In planning for observations, STScI organizes the selection process of reviewing and choosing proposals from scientists around the world. In recent years, some researchers noticed that certain biases had crept into the review and selection processes.
“The most obvious was consistent gender bias, where women were getting less observing time than men,” says Neill Reid, head of the STScI science mission office. “Also, the proposals from younger investigators and people from smaller institutions were being chosen much less often than those from more established researchers coming from more well-known institutions.”
Reid says the data showed that a reviewer’s attitude toward a submission could be affected even unconsciously by knowing the identity of the lead author or principal investigator. Proposals were being chosen based on the merit of the person submitting the proposal, not on the merit of the proposal itself.
Over the past few years, Reid has worked with social scientists to institute a dual-anonymous peer-review process for both Hubble and Webb proposals. Under this system, neither proposers nor reviewers know each other’s identity until after the proposals have been evaluated.

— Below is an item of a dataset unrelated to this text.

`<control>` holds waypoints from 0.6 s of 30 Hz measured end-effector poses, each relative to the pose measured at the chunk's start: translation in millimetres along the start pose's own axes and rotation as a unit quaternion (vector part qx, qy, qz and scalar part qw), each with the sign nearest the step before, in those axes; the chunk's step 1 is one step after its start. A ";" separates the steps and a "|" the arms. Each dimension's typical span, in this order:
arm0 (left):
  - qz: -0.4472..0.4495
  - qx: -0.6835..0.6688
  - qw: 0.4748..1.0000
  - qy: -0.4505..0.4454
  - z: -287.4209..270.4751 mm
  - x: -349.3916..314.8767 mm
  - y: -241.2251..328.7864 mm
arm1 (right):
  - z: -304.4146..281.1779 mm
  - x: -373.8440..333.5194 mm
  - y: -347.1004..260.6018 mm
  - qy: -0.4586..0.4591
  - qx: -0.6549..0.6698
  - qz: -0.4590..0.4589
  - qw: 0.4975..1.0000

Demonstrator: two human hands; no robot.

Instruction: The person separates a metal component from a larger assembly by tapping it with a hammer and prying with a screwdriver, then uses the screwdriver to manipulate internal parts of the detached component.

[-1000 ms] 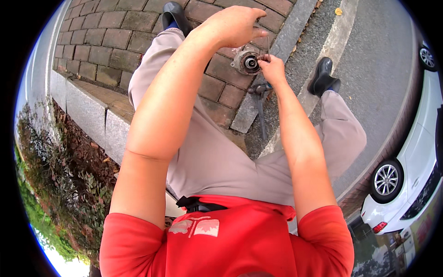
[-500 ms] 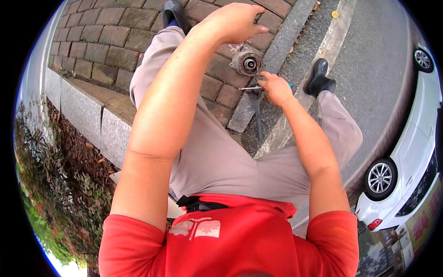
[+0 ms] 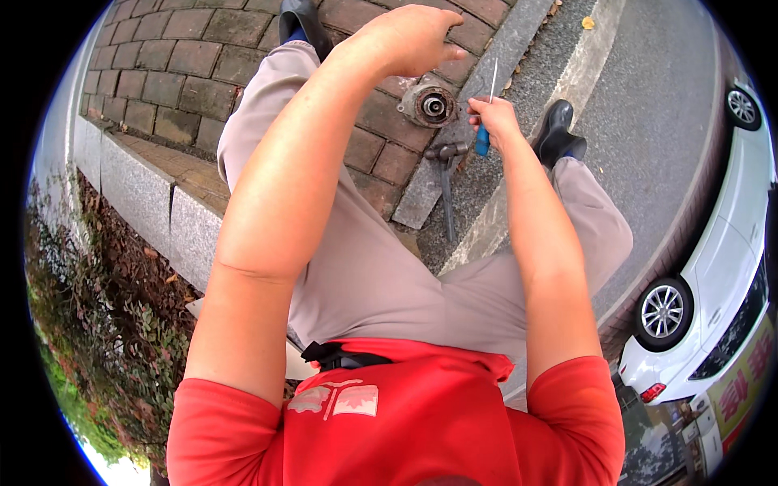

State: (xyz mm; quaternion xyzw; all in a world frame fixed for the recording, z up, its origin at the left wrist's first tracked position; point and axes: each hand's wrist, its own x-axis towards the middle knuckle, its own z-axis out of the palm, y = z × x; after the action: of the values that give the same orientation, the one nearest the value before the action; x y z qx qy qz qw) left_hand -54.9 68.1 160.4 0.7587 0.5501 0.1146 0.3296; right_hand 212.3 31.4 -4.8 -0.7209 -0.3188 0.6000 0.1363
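Note:
My right hand (image 3: pixel 496 119) is closed on a screwdriver, its blue handle (image 3: pixel 483 140) below the fingers and its thin metal shaft (image 3: pixel 493 77) pointing away from me. Just left of that hand, a round metal part (image 3: pixel 432 105) with nested rings and a rusty rim rests on the brick paving. My left hand (image 3: pixel 417 39) hovers beyond the part, thumb and fingers apart, with nothing visible in it. Nearer to me, a dark metal hammer (image 3: pixel 448 190) touches the stone kerb with its head, while its handle reaches toward my legs.
My legs are spread around the work spot, with black boots (image 3: pixel 556 134) on both sides. A pale kerb strip (image 3: pixel 421 194) divides the bricks from the asphalt road (image 3: pixel 648 105). A white car (image 3: pixel 713 283) stands at the right. Shrubs (image 3: pixel 121 340) grow at the left.
My right hand has moved up and away from the hammer head. The screwdriver has swung from pointing left to pointing away from me. My left hand has barely moved.

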 end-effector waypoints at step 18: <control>0.022 -0.012 0.999 0.032 6.4 3.9 -9.0 | 18.8 21.5 16.1 -0.008 -0.493 -0.355 0.794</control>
State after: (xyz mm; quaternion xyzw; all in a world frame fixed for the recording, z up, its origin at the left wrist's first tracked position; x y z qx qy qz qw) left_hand -56.8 70.8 149.2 0.7629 0.5418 0.1524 0.3182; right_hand 200.8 29.1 -35.5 -0.5219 -0.8061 0.2766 -0.0363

“The result is that we are now not only closer in the male-female ratio but we have many more proposals chosen from first-time principal investigators and more junior scientists in general for both Hubble and JWST,” Reid says. The new process has worked so well that NASA has now instructed all other similar missions to use this same technique in their selection processes.
Six months of terror
After Webb launches, it will take roughly 180 days for the telescope to travel to its new home in space, unfold its sunshield and mirror, deploy its solar arrays, position its antenna and run through a long list of commissioning tasks before the science starts.
In homage to trepidation felt by Mars rover landing teams, Webb’s team has referred to this process as “six months of terror.”

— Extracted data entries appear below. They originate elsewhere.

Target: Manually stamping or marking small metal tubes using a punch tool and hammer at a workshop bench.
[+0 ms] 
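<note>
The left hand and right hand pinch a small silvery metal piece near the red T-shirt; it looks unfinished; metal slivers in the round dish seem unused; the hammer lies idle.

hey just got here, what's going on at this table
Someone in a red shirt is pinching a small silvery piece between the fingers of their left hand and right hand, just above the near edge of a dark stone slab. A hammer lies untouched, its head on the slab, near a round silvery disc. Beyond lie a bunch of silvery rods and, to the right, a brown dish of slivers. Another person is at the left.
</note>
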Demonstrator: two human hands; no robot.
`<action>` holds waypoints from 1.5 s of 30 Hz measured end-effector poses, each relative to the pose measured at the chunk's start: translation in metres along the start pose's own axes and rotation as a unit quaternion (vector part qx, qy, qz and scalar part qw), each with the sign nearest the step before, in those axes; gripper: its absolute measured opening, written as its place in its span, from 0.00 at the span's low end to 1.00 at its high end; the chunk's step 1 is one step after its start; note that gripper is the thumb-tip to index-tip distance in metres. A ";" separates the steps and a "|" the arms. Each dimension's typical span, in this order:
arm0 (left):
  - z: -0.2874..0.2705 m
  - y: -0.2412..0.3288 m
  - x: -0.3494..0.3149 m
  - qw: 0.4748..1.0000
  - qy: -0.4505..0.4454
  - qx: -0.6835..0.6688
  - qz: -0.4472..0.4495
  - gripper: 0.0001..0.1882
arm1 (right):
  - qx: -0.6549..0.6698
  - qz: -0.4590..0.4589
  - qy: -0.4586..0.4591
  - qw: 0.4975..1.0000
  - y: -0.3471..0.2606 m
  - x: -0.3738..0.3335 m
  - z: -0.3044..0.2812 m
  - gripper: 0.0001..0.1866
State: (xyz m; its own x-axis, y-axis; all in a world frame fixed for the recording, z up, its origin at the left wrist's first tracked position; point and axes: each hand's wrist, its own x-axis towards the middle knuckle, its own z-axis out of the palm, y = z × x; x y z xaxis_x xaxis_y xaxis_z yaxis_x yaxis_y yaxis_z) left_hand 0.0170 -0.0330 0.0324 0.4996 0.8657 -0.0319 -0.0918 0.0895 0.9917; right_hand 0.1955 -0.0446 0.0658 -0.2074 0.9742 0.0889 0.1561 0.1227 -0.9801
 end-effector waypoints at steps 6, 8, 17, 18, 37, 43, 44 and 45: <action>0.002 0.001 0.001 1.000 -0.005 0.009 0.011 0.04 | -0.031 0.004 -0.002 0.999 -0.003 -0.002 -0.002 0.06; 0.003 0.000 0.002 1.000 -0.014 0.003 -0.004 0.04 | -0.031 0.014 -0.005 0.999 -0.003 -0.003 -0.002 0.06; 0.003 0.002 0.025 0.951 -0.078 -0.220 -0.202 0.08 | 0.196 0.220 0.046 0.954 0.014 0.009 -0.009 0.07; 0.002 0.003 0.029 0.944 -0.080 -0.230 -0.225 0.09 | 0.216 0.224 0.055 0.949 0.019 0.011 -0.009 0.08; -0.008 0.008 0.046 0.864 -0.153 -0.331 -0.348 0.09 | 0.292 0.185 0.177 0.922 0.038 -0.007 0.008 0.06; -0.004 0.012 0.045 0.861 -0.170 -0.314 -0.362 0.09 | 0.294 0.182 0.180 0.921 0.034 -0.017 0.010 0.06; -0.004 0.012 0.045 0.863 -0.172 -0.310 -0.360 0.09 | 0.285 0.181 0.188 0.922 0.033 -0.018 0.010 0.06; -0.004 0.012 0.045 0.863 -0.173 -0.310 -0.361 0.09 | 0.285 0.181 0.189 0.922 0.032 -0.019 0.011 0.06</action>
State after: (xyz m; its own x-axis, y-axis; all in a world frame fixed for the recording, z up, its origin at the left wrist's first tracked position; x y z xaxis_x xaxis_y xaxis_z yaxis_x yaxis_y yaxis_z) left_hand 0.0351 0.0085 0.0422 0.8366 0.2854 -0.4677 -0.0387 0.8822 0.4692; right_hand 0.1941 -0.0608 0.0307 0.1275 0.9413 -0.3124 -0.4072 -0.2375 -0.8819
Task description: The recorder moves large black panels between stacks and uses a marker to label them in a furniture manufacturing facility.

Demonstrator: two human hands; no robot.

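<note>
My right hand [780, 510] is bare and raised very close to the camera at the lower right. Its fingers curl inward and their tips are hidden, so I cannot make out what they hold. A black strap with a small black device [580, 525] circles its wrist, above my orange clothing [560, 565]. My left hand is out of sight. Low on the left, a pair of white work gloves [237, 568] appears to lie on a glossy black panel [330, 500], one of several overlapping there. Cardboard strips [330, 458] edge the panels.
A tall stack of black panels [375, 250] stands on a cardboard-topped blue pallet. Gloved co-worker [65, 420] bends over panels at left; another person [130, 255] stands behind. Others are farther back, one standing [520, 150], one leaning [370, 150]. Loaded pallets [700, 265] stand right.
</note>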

For Stiavelli, launch day will be nerve-racking as he watches his life’s work blast into space atop what’s essentially a controlled explosion. But what really keeps him up at night is thinking about the thruster burns Webb must execute to arrive safely at L2.
Hammel says her most terrifying moment will be the deployment of Webb’s secondary mirror.
“If the sunshield doesn’t fully deploy, it will really wreck our midinfrared observations, but maybe we can still do near-infrared. If the mirror doesn’t fully open and you only have the center section, you lose sensitivity, but it could still function,” she says. “However, if the secondary mirror doesn’t deploy, you have no light through the telescope, and the mission is over. To me, that will be the most frightening moment.”
But the anticipation of seeing Webb’s first images and data supersedes all the fears and years of waiting. Webb scientists have been simulating and imagining what the data will look like for years. Receiving the real thing will be monumental, and they can’t wait to share them with the world.